WORK TO COMPLETE: No output is needed beyond the number of lines in the listing that contain the word "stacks".

[Opening COLLECTED DATA section]

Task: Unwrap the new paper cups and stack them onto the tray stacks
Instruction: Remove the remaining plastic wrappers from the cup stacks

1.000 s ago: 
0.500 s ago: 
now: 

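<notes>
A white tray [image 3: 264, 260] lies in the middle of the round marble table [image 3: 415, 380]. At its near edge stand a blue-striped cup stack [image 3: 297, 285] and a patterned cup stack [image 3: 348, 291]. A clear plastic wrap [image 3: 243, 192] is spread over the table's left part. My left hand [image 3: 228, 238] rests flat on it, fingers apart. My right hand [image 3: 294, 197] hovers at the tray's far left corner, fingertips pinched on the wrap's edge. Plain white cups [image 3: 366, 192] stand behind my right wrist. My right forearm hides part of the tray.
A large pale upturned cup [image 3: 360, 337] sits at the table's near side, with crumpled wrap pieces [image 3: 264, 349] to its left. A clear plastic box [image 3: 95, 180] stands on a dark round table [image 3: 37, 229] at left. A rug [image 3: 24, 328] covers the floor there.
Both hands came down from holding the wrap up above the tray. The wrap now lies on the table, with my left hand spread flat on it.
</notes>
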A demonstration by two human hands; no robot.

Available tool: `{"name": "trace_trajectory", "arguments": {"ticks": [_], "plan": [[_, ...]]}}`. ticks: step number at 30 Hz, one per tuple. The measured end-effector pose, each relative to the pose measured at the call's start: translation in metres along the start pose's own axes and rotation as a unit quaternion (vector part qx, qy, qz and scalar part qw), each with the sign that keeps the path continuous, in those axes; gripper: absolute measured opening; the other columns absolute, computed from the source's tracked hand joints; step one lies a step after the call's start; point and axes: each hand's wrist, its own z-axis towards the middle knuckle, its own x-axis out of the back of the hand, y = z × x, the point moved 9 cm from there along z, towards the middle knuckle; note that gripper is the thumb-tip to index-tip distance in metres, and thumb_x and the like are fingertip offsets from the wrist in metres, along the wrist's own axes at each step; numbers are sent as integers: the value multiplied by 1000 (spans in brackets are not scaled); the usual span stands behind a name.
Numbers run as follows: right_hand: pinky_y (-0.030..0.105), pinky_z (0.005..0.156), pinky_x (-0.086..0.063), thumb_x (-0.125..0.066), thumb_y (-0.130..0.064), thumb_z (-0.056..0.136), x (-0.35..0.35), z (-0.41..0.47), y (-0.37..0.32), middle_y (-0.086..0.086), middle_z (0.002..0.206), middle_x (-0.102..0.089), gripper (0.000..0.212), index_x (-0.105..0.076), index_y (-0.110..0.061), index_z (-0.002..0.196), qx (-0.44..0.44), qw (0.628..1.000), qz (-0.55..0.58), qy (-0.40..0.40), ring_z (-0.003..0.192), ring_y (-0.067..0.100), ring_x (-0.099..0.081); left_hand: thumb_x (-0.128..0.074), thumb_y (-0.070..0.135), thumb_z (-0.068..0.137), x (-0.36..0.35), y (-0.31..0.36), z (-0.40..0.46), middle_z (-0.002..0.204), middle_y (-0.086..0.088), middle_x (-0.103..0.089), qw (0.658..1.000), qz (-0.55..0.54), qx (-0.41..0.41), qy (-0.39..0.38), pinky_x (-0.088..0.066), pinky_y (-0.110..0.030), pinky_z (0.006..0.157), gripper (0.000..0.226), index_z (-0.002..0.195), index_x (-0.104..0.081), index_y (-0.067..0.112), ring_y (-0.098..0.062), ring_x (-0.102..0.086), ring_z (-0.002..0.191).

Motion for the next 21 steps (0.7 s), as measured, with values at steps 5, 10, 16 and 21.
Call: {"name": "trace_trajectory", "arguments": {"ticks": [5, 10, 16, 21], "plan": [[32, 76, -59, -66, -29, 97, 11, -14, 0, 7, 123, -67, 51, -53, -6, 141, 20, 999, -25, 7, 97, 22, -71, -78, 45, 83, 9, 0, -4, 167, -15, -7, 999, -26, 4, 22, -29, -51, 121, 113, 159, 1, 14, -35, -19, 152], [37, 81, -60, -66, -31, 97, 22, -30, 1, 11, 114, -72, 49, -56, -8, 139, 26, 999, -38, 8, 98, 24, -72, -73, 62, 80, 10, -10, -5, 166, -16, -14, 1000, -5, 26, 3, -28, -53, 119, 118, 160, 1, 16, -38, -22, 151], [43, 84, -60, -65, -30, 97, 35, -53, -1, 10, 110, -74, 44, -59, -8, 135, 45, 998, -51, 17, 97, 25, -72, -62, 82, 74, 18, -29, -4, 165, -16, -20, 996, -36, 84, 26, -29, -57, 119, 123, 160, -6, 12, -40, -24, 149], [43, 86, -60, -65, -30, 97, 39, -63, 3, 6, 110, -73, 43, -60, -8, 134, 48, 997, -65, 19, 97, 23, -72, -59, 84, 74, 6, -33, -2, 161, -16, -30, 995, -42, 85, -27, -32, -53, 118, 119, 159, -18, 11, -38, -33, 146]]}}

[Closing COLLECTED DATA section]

SOLUTION TO THIS TASK: 2